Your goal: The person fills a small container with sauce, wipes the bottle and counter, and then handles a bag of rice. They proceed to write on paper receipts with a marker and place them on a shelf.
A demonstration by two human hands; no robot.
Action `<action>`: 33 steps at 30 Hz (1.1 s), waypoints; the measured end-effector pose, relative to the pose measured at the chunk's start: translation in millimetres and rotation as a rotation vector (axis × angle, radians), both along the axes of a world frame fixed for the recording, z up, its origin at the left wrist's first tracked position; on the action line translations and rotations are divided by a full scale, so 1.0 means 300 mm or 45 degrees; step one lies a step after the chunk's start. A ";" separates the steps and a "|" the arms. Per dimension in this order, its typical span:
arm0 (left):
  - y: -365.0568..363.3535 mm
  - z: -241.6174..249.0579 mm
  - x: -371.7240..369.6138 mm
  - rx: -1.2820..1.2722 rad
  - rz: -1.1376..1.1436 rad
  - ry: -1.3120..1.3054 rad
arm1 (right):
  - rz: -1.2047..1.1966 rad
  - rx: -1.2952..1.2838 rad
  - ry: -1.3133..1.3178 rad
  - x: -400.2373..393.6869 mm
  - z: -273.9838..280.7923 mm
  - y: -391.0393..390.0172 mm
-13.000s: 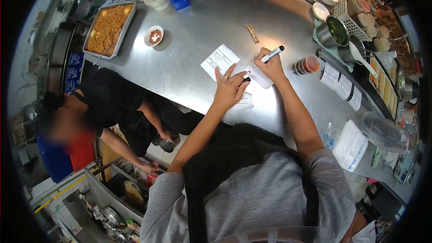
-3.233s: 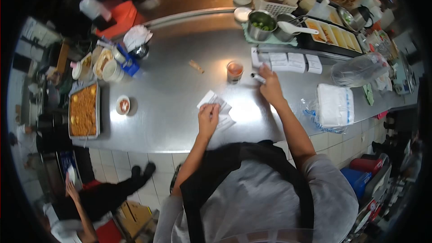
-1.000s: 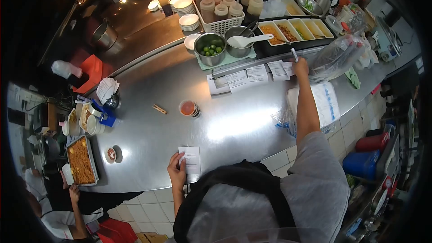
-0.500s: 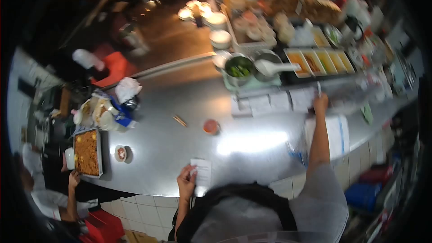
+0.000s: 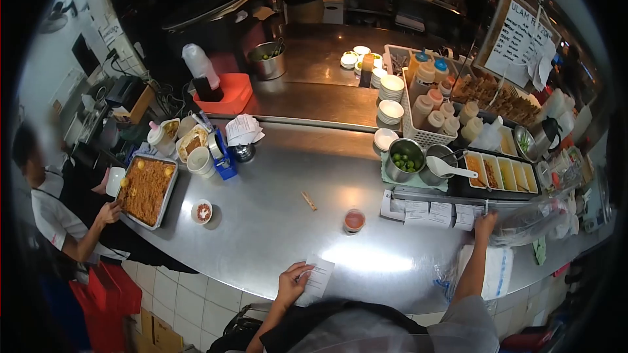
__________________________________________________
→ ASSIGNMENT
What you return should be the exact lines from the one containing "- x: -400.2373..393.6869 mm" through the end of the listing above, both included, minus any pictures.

→ TASK SOLUTION
  - x: -400.2373..393.6869 mm
  - z: -273.9838..280.7923 mm
  - y: -391.0393..390.0172 mm
-13.000s: 
-3.233s: 
-1.000s: 
-0.500s: 
+0.000s: 

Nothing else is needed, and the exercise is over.